The problem: Pull every line containing "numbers" from the data.

*** Block opens ***

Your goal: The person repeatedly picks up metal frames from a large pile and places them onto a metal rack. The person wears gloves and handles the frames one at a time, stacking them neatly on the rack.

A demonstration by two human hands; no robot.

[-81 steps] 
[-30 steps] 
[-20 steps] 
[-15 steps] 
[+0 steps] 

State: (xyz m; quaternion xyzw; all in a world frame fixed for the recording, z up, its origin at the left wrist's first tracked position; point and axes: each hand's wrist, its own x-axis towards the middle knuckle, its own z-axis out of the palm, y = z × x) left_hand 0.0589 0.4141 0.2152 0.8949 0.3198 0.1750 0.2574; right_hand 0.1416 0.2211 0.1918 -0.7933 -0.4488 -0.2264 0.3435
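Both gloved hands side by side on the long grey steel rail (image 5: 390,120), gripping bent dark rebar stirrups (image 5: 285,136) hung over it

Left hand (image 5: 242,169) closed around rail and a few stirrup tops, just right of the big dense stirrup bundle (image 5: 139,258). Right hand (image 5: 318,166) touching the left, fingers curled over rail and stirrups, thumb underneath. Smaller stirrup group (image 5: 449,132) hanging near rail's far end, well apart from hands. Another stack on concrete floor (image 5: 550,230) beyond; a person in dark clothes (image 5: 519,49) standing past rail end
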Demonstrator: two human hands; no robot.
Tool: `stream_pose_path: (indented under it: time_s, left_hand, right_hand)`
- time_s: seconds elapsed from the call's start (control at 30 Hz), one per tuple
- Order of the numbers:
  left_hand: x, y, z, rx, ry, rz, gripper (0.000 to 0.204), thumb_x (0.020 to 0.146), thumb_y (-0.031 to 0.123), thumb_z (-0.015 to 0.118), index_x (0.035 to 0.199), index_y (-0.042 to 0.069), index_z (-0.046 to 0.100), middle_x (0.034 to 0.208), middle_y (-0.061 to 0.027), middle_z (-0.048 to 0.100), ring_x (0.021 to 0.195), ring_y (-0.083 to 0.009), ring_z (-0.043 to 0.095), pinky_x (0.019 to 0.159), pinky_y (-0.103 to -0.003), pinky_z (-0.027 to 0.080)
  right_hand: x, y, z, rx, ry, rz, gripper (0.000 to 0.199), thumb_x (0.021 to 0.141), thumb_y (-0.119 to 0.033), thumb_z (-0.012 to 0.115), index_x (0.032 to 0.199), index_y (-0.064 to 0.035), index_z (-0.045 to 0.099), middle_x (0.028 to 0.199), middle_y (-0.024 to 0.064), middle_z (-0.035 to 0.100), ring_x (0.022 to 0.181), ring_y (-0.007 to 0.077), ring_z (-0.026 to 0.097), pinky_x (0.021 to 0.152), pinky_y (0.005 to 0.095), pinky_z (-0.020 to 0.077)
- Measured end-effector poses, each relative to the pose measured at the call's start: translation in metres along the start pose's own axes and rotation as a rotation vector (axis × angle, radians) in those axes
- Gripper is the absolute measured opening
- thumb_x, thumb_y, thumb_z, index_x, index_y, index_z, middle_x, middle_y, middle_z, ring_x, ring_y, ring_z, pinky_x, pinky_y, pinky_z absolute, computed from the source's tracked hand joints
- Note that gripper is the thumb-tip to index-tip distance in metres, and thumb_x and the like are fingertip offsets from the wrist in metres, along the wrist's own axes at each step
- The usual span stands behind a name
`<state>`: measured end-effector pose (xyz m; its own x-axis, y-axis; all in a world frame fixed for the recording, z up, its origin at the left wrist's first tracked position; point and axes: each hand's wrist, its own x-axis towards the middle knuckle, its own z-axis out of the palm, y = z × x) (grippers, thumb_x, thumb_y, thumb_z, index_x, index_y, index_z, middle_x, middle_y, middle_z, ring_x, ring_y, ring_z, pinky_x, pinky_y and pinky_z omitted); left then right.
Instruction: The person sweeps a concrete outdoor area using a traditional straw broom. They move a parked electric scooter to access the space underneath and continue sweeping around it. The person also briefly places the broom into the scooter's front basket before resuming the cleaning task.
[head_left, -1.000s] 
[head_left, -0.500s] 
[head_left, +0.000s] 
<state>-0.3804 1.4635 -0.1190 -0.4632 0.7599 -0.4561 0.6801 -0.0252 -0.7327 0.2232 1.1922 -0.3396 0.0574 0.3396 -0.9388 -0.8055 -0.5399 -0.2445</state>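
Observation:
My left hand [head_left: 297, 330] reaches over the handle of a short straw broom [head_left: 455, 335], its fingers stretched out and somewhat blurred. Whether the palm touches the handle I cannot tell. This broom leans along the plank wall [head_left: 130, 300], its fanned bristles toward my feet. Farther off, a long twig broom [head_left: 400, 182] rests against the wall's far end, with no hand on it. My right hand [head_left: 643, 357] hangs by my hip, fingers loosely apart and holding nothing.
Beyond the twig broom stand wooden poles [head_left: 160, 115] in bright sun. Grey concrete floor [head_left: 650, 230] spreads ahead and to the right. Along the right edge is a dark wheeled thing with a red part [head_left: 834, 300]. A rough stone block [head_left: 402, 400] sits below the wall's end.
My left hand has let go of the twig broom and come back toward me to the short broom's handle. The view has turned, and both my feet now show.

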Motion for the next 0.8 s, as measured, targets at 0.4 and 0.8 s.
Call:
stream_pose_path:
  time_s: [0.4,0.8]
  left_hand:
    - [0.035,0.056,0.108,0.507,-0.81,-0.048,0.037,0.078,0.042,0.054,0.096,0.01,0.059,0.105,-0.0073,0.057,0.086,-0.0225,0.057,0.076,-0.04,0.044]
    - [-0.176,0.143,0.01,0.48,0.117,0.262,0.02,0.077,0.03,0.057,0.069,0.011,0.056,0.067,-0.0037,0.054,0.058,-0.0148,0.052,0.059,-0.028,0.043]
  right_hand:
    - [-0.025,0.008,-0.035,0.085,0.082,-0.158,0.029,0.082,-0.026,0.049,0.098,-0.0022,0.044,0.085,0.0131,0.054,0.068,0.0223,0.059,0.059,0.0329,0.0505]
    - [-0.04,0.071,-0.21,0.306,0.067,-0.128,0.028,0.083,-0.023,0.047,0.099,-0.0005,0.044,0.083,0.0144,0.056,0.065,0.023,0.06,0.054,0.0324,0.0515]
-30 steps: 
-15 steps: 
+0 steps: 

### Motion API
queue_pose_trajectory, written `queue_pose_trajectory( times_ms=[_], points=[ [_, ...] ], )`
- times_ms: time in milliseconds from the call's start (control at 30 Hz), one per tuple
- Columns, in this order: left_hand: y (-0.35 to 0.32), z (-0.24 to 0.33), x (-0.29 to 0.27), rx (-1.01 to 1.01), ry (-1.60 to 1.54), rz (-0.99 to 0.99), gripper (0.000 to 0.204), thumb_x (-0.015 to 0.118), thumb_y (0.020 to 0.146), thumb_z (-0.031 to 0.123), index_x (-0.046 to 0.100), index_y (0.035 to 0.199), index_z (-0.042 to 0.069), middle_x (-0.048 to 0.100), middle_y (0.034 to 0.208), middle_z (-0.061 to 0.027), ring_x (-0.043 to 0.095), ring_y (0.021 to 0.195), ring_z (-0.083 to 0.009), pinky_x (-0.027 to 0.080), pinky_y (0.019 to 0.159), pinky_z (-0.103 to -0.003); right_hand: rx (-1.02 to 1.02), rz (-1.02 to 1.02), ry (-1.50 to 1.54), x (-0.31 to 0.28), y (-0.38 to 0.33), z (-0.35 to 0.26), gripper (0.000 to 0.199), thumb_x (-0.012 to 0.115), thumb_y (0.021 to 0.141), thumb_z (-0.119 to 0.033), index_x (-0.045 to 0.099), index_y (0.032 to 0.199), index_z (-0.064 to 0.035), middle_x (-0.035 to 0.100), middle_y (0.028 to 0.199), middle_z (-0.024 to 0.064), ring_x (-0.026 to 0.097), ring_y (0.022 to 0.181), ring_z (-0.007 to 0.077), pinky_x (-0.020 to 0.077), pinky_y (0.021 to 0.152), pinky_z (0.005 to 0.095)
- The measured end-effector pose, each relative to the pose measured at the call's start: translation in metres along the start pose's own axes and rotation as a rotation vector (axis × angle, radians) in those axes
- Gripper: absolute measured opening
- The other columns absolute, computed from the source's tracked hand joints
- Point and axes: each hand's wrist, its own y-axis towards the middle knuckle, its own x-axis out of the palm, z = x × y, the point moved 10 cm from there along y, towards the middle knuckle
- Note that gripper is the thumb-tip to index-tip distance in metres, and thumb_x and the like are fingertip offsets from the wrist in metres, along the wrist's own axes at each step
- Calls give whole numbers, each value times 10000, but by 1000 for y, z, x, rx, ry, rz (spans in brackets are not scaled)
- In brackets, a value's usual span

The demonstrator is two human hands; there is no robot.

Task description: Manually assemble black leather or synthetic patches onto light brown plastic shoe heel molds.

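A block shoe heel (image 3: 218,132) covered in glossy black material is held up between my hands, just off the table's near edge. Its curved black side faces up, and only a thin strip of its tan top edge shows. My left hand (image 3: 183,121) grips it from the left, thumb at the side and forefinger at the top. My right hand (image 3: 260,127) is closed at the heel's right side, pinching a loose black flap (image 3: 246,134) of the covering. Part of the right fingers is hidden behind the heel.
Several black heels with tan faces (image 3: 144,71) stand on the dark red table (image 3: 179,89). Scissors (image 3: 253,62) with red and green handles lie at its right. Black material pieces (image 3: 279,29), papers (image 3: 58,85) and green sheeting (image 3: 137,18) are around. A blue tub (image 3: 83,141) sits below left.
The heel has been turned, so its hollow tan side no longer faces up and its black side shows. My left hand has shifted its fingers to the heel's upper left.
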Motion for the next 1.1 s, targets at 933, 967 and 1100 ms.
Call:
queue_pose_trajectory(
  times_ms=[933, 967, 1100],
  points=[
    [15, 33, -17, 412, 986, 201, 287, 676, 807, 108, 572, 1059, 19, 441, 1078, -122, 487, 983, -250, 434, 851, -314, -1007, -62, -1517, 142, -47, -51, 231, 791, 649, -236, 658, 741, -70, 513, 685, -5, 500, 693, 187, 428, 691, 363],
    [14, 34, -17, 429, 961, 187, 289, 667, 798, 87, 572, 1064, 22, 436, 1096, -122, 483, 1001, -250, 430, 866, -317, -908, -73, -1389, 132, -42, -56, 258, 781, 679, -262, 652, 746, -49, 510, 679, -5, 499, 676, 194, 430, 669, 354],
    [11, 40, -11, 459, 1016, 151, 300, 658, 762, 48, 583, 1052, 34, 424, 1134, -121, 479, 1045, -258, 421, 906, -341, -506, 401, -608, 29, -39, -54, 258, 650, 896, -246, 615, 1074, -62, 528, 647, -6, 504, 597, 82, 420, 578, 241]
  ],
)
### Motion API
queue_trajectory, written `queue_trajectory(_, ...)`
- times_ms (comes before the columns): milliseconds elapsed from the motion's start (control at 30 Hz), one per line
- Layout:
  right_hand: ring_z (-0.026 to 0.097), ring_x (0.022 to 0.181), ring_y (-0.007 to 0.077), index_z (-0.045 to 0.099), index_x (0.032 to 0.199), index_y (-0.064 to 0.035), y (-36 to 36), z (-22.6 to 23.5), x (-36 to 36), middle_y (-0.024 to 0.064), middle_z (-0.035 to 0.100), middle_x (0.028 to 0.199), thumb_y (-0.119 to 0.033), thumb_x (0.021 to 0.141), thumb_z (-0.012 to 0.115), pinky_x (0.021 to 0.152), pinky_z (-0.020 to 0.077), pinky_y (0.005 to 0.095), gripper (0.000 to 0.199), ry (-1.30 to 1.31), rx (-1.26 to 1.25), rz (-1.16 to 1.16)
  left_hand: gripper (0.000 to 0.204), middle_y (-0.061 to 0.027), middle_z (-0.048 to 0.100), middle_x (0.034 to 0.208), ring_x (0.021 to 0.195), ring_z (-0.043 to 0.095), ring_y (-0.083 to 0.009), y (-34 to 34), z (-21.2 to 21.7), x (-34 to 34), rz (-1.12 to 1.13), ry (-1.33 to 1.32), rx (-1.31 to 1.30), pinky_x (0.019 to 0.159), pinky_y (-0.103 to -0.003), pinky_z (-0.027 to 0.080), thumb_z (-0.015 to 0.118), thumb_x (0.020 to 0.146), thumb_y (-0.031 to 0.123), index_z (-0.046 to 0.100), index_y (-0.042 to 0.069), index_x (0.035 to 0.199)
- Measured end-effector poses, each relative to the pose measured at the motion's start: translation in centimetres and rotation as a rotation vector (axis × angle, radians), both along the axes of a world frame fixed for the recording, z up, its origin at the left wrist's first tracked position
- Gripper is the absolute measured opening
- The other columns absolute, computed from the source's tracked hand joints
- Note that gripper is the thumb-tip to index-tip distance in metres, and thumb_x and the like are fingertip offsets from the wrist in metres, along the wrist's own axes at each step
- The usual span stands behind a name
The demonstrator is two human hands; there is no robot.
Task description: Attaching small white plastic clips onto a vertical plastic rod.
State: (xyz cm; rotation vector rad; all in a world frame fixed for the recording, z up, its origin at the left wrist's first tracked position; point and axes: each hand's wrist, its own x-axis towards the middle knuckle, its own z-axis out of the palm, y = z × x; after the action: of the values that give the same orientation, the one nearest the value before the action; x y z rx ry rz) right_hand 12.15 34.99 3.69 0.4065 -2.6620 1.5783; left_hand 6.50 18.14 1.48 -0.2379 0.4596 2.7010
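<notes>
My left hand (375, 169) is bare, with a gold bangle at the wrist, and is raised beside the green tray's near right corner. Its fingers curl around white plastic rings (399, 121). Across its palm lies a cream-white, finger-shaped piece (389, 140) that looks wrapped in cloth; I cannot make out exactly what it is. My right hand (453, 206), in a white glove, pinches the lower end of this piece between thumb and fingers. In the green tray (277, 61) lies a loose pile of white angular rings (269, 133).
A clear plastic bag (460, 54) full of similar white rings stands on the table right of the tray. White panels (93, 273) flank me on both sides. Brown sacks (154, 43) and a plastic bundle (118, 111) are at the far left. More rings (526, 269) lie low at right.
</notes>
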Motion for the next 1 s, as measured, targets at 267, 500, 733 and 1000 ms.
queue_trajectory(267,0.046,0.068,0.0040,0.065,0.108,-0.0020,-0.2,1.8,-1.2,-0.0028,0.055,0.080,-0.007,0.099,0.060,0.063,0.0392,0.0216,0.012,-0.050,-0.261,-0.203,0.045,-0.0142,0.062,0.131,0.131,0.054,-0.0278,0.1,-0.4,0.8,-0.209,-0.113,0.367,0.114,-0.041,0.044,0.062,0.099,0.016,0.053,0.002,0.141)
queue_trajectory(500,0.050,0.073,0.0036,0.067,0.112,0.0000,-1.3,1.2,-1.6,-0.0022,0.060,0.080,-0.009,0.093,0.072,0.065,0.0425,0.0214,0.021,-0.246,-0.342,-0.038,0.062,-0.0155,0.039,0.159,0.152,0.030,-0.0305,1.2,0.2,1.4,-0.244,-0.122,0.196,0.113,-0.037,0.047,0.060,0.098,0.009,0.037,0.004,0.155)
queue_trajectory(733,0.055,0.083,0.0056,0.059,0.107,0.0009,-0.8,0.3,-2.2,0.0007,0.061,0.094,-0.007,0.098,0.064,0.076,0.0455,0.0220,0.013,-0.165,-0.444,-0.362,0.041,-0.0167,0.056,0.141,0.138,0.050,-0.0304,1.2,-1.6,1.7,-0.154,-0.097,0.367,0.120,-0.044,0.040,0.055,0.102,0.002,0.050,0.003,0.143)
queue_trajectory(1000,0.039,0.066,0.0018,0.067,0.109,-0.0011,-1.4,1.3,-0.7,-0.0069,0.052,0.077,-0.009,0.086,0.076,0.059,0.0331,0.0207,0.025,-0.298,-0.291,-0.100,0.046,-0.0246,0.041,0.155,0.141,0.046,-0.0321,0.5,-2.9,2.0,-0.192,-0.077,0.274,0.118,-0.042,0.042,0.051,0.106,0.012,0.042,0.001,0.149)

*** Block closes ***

Written response:
- Order of the numbers:
- Calls give whole numbers, each value times 10000, but by 1000 for y, z, x, rx, ry, rz (spans in brackets are not scaled)

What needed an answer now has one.